REPUBLIKA.CO.ID, JAKARTA -- Meski sudah ada sembilan destinasi wisata halal, pengenalan karakter turis asing Muslim yang datang tetap perlu diperhatikan. Ketua Asosiasi Hotel dan Restoran Syariah Indonesia (AHSIN) Riyanto Sofyan mengungkapkan, turis asing Muslim asal Timur Tengah menyenangi wisata alam, belanja dan spa. Sementara turis Muslim asal ASEAN senang wisata yang berkaitan dengan agama misalnya kurban dan ziarah juga belanja.

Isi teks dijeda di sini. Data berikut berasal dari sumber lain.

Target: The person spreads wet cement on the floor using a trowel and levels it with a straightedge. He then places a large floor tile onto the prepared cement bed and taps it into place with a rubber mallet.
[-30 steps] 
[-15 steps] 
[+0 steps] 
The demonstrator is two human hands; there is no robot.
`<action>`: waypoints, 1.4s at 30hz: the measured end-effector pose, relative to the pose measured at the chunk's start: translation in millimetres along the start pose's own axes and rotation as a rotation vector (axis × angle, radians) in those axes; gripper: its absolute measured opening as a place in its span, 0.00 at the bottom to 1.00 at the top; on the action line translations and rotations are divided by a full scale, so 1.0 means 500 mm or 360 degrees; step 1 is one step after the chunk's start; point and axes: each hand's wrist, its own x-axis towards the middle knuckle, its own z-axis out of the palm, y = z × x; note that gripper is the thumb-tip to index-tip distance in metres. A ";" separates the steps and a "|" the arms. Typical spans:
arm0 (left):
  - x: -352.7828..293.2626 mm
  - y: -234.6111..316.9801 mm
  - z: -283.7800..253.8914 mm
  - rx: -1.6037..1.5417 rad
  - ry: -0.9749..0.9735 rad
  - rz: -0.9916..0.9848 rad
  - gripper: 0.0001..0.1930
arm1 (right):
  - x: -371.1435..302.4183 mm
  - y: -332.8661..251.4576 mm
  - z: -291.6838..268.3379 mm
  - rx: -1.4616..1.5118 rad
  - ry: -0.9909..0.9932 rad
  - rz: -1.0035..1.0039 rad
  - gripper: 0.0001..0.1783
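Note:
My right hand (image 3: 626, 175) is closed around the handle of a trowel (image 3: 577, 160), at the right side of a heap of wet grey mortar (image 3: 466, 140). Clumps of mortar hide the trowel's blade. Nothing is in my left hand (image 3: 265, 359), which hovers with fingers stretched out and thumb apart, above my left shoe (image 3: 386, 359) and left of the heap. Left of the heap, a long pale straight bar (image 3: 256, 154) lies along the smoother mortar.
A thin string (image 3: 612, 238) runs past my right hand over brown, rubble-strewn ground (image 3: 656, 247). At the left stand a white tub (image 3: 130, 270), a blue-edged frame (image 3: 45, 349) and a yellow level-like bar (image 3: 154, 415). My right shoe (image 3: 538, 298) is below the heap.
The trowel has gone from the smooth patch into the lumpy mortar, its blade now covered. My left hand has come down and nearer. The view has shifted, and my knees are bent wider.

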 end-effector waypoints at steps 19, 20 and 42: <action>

Sementara Muslim Eropa senang wisata petualangan dan belanja. "Wisatawan Muslim Eropa ini seperti wisatawan Eropa lainnya, punya pendapatan besar untuk berwisata. Tentu saja, mereka memiliki batasan yang mengacu pada nilai Islam," ungkap Riyanto dalam forum diskusi Masyarakat Ekonomi Syariah (MES) tentang Menjadikan Indonesia Unggulan dalam Wisata dan Gaya Hidup Halal di JCC, Selasa (12/5).
Menurut Ketua Persatuan Hotel dan Restaurant Indonesia (PHRI) Hariyadi Sukamdani, wisatawan asing dari Asia Timur seperti menyenangi wisata belanja dan hiburan seperti karoke.

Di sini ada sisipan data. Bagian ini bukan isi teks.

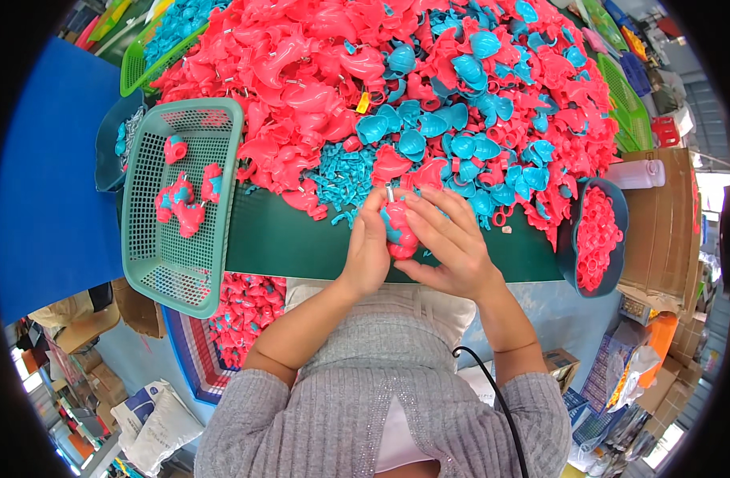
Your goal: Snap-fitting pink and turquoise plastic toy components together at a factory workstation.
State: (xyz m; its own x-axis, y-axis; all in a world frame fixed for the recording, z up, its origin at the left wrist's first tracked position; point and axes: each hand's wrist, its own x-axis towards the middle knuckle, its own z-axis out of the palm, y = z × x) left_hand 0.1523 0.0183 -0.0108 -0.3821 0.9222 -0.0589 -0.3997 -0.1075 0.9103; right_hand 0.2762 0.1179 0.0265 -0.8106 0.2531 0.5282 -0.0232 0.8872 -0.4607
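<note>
Between my two hands, over the green table's near edge, sits a small pink-and-blue plastic toy piece [398, 227] with a metal pin sticking up at its top. My left hand [366, 251] is closed on its left side, thumb and fingers pressed against it. From the right, my right hand [454, 243] wraps its fingers round the same piece. Just beyond my fingers lie a heap of small blue plastic parts [345, 177] and scattered blue cup-shaped shells [411, 143]. Behind them rises a large pile of pink plastic shells [277, 72].
A green mesh basket [231, 151] at the left holds several pink-and-blue pieces. Beside it is a dark bin [106, 151] of metal parts. At the right stand a dark bin [571, 263] of pink rings and a cardboard box [656, 231]. Below the table, a crate [182, 350] holds pink pieces.
</note>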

Untuk itu dibutuhkan koordinasi antar pemangku kepentingan yang sejalan. Haryadi mengusulkan agar Kementerian Pariwisata membuat kalender kegiatan agar wisata syariah menemukan momen-momen dan poin-poin untuk ditonjolkan. "Syariah tidak selalu ke Aceh, Bali bisa jadi gerbang untuk diarahkan ke Lombok," kata Dia.
Mantan Wakil Menteri Pariwisata Sapta Nirwandar juga melihat wisatawan Muslim Cina sangat potensial terutama untuk perjalanan ibadah. Karena Muslim Cina mendapat kuota kecil untuk umrah, ia menyarankan agar Indonesia bisa persuasif mengajak Muslim Cina untuk umrah melalui Indonesia.

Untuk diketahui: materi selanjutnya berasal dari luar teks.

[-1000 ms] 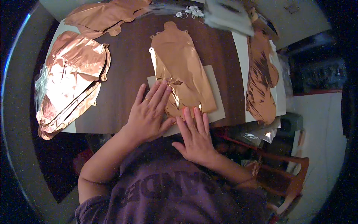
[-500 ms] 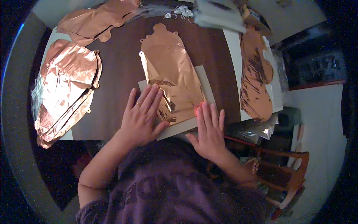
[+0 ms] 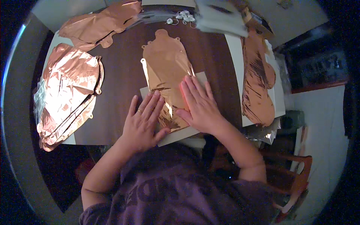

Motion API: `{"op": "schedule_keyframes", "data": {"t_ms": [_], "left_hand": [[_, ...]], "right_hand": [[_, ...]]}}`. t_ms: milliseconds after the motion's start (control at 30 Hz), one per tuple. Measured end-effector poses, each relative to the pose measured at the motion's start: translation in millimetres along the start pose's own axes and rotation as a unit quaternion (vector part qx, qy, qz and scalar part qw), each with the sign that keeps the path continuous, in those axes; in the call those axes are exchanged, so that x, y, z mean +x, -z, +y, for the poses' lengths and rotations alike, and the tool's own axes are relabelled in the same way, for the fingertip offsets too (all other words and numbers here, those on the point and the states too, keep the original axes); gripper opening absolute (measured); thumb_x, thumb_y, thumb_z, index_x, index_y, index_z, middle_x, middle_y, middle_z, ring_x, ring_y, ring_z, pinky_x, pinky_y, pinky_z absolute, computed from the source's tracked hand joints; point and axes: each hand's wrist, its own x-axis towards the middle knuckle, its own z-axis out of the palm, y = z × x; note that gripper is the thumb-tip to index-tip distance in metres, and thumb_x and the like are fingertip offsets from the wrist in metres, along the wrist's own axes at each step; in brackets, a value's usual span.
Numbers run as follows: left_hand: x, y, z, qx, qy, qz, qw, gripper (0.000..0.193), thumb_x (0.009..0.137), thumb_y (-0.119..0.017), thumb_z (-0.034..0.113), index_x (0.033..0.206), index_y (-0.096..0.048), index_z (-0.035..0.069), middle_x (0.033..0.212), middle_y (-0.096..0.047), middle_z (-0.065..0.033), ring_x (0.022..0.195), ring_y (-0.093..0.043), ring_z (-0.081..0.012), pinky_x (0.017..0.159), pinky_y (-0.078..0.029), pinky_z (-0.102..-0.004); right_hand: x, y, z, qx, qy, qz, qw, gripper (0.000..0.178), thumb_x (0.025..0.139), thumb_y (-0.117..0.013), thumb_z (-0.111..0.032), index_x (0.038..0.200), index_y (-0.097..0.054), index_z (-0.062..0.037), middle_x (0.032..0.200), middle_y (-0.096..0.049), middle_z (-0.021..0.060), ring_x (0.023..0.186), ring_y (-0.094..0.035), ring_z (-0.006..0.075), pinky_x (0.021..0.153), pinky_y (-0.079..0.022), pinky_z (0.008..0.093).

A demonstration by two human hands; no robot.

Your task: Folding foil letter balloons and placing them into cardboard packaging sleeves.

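A flat rose-gold foil balloon (image 3: 163,62) with small tabs along its edge lies in front of me, narrow end away. Its near part is folded over a grey cardboard sheet (image 3: 174,139). My left hand (image 3: 144,122) rests flat at the balloon's lower left edge, fingers stretched out and thumb apart. On the right side of the foil my right hand (image 3: 202,108) presses down with fingers extended, covering part of that edge. A red glow shows beside its index finger. Neither hand grips anything.
More rose-gold foil pieces lie at the left (image 3: 71,78), the far left (image 3: 101,26) and the right (image 3: 257,82) of the dark brown table (image 3: 123,56). Small white items with string (image 3: 184,15) and a clear plastic bag (image 3: 219,17) lie at the back. A wooden chair (image 3: 304,165) stands lower right.
My right hand has moved up and left from the near right corner onto the foil's right side. My left hand stays at the left edge.
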Motion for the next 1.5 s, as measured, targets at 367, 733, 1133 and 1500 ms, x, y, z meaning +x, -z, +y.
{"op": "schedule_keyframes", "data": {"t_ms": [367, 733, 1133, 1500], "left_hand": [[-1.2, 2.0, -4.3, -0.030, 0.014, 0.014, 0.999, 0.085, 0.086, -0.056, 0.050, 0.145, -0.028, -0.004, 0.151, -0.029, -0.0232, 0.142, -0.025, -0.0356, 0.115, -0.012, -0.0540], [22.4, -20.4, 7.2, 0.014, 0.002, 0.075, 0.997, 0.088, 0.085, -0.049, 0.061, 0.141, -0.036, -0.006, 0.150, -0.032, -0.0224, 0.141, -0.028, -0.0356, 0.112, -0.021, -0.0549], [-8.0, -4.9, 9.0, -0.011, -0.062, -0.034, 0.997, 0.092, 0.084, -0.049, 0.064, 0.145, -0.032, -0.001, 0.154, -0.025, -0.0205, 0.143, -0.023, -0.0337, 0.115, -0.017, -0.0520], [-21.9, 3.9, 10.8, -0.050, -0.097, -0.050, 0.993, 0.093, 0.083, -0.053, 0.063, 0.146, -0.029, 0.000, 0.153, -0.026, -0.0212, 0.144, -0.022, -0.0350, 0.115, -0.015, -0.0524]], "right_hand": [[0.3, -0.4, -0.3, -0.035, -0.027, 0.016, 0.999, 0.087, 0.088, -0.054, -0.052, 0.148, -0.021, 0.0024, 0.154, -0.018, 0.0249, 0.143, -0.018, 0.0400, 0.114, -0.009, 0.0569], [-3.6, -5.6, -7.8, -0.038, -0.059, 0.026, 0.997, 0.084, 0.090, -0.052, -0.049, 0.148, -0.021, 0.0033, 0.153, -0.019, 0.0275, 0.143, -0.018, 0.0421, 0.113, -0.011, 0.0594], [-83.3, -9.2, -48.6, 0.145, -0.142, 0.221, 0.954, 0.069, 0.086, -0.067, -0.030, 0.137, -0.036, 0.0051, 0.142, -0.034, 0.0312, 0.133, -0.033, 0.0467, 0.110, -0.026, 0.0534], [-128.1, -26.5, -30.6, 0.746, -0.377, -0.033, 0.549, 0.029, 0.087, -0.069, -0.024, 0.108, -0.067, -0.0031, 0.095, -0.069, 0.0038, 0.086, -0.065, 0.0133, 0.076, -0.051, 0.0287]]}}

"Jadi mereka datang dulu ke Indonesia, menetap beberapa hari di sini baru melaksanakan umrah dan kembali ke Cina melalui Indonesia lagi. Ini juga akan menggerakkan wisata syariah Indonesia," tutur Sapta.
Mereka sepakat, wisata syariah adalah wisata seperti pada umumnya dengan memudahkan akses turis Muslim untuk memenuhi kebutuhan mereka sebagai Muslim.